A dice has 6 faces. 2 faces are colored in blue, 3 faces are colored in red and 1 is green. The dice is rolled 4 times. What is the probability of the dice to show: a) blue, red, red, green (in this order); b) The same colors but in any order?

a) Since rolling dices are independent events, we combine probability by multiplying them.

b) There are 3 colors, hence the probability of rolling individual colors is just its probability to the power of 4.

To find the probability of the dice showing specific sequences of colors, we'll first calculate the probability for each individual event and then combine them accordingly.

a) Probability of getting "blue, red, red, green" in this order:

The probability of rolling "blue" followed by "red" followed by another "red" and finally "green" is calculated by multiplying the probabilities of each event:

$P(\text{blue, red, red, green}) = P(\text{blue}) \times P(\text{red}) \times P(\text{red}) \times P(\text{green})$

Given that there are 6 faces in total and 2 of them are blue, 3 are red, and 1 is green:

$P(\text{blue}) = \frac{2}{6} = \frac{1}{3}$ $P(\text{red}) = \frac{3}{6} = \frac{1}{2}$ $P(\text{green}) = \frac{1}{6}$

Substituting these probabilities into the formula:

$P(\text{blue, red, red, green}) = \frac{1}{3} \times \frac{1}{2} \times \frac{1}{2} \times \frac{1}{6}$

$P(\text{blue, red, red, green}) = \frac{1}{3} \times \frac{1}{2} \times \frac{1}{2} \times \frac{1}{6} = \frac{1}{72}$

b) Probability of getting the same colors but in any order:

Here, we can use the concept of permutations because the order of colors matters.
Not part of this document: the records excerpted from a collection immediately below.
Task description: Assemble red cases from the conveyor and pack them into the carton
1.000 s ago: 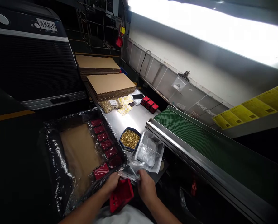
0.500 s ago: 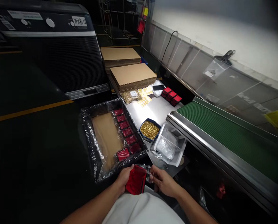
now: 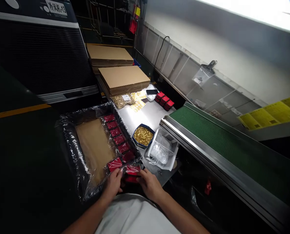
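Between my two hands, near my lap, is a red and black plastic part [image 3: 132, 178] with clear plastic film over its top. My left hand [image 3: 113, 183] grips its left end, and the fingers of my right hand [image 3: 150, 184] are closed on its right end. Just ahead lies a black box [image 3: 73, 146] lined with clear plastic film. Inside, several film-wrapped red parts [image 3: 115, 132] form a row along the right side, and one more wrapped red part [image 3: 114, 164] sits at the near end. Brown cardboard [image 3: 93, 139] covers the box's floor.
Right of the box stand a blue tray of gold-coloured small pieces [image 3: 143, 136] and a white bin of clear bags [image 3: 161, 152]. A green conveyor [image 3: 208, 136] runs along the right. Cardboard stacks [image 3: 124, 78], red parts [image 3: 164, 100] and a black phone [image 3: 151, 92] are farther back.
The red part has turned in my hands and moved up toward the box's near edge, and film now lies across its top. My right hand has shifted onto its right end. The view has swung right.
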A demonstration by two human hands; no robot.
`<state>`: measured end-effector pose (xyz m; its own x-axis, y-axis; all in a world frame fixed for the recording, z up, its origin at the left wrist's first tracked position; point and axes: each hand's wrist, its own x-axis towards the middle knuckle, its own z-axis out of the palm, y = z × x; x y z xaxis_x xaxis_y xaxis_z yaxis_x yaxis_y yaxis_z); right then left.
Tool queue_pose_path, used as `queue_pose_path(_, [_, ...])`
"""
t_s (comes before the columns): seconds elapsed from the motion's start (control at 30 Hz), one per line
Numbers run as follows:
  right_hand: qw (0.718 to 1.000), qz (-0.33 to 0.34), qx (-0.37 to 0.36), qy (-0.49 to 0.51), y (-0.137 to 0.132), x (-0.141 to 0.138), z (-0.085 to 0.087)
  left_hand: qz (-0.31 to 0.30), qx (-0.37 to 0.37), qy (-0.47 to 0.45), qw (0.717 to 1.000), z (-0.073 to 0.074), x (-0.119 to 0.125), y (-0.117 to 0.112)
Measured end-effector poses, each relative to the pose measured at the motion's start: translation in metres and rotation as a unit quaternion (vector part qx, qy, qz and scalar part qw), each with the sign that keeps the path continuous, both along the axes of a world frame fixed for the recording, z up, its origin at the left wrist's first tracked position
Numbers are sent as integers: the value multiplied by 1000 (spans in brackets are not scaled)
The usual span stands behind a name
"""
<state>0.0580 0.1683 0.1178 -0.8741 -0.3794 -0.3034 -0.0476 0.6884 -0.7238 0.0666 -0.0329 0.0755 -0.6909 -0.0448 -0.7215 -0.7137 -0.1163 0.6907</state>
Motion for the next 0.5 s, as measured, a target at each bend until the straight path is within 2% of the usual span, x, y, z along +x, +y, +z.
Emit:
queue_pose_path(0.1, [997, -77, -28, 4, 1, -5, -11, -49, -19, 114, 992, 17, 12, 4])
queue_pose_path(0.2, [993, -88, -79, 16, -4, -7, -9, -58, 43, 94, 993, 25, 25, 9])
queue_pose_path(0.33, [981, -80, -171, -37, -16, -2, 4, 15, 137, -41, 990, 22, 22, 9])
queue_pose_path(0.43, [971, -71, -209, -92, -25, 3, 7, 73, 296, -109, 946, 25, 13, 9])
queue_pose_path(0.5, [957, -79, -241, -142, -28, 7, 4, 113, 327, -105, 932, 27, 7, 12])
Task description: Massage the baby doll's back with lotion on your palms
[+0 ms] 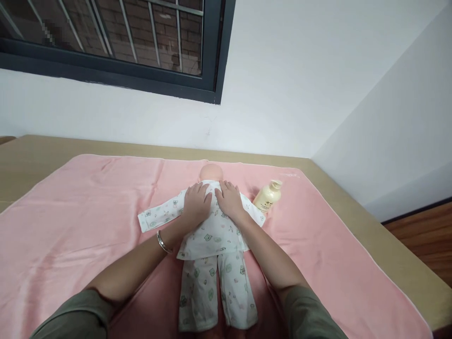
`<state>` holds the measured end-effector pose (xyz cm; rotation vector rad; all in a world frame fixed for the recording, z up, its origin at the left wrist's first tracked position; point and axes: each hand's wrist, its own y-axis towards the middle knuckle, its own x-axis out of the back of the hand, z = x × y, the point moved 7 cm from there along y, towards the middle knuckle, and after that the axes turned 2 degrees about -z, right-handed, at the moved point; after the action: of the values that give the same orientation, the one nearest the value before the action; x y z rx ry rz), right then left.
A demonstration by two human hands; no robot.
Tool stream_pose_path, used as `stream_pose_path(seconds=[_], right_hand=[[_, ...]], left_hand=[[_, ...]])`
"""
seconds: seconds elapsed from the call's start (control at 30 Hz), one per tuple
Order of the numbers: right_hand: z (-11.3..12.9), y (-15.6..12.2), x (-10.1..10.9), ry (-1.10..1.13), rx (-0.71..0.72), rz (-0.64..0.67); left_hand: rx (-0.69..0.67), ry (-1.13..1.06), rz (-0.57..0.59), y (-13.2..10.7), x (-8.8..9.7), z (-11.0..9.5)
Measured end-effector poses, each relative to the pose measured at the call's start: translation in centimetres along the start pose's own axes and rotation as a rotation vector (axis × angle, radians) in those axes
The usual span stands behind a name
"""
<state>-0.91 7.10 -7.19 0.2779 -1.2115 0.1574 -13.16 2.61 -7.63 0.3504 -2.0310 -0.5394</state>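
A baby doll [212,173] lies on a pink sheet, its head toward the wall. It wears a white printed top [213,238] and matching trousers [201,292]. My left hand [196,203] rests flat on the upper left of the top, fingers stretched out; a silver bangle [163,242] circles that wrist. On the upper right of the top lies my right hand [230,200], also flat with its fingers extended. Beside the doll's right-hand sleeve [254,213] is a cream pump bottle [267,196], tilted in view. The doll's face does not show.
The pink sheet [88,202] covers most of a wooden table [356,216]. A white wall [268,117] stands behind it, with a dark-framed, barred window [212,56] at upper left. A brown wooden panel [427,235] is at the right edge.
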Motion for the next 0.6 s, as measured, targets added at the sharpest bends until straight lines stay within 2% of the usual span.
stream_pose_path(seconds=[0.13,0.27,0.4,0.5,0.6], right_hand=[[0.3,-0.6,0.0,-0.017,-0.01,-0.029],[0.6,-1.1,0.4,-0.061,-0.039,-0.028],[1.1,-2.1,0.3,-0.133,-0.087,-0.015],[1.0,-1.6,0.7,-0.143,-0.069,-0.035],[0.4,0.0,1.1,-0.081,0.005,0.006]], left_hand=[[0.046,-0.006,-0.007,0.4,-0.7,1.3],[0.051,-0.023,-0.007,0.2,-1.1,1.5],[0.061,-0.009,-0.034,0.2,-0.8,1.6],[0.051,0.032,-0.037,-0.3,-0.3,0.9],[-0.043,0.048,-0.009,-1.1,0.2,-1.0]])
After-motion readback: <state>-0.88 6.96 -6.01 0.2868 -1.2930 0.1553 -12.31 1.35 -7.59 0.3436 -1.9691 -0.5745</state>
There are 4 rolls, with 2 blue, 3 red, and 1 green faces. We want to find the probability of getting the same colors but in any order.

Total number of possible outcomes = Total permutations of 4 rolls = $4! = 24$

Out of these, we need to find the permutations where we have 2 blue, 3 red, and 1 green face.

Number of permutations with 2 blue, 3 red, and 1 green face = $\frac{4!}{2! \times 2! \times 3!}$

$= \frac{24}{2 \times 2 \times 6}$ $= \frac{24}{24}$ $= 1$

Therefore, the probability of getting the same colors but in any order is 1 out of 24.

So, to summarize: a) The probability of rolling "blue, red, red, green" in that order is $\frac{1}{72}$. b) The probability of rolling the same colors but in any order is $\frac{1}{24}$.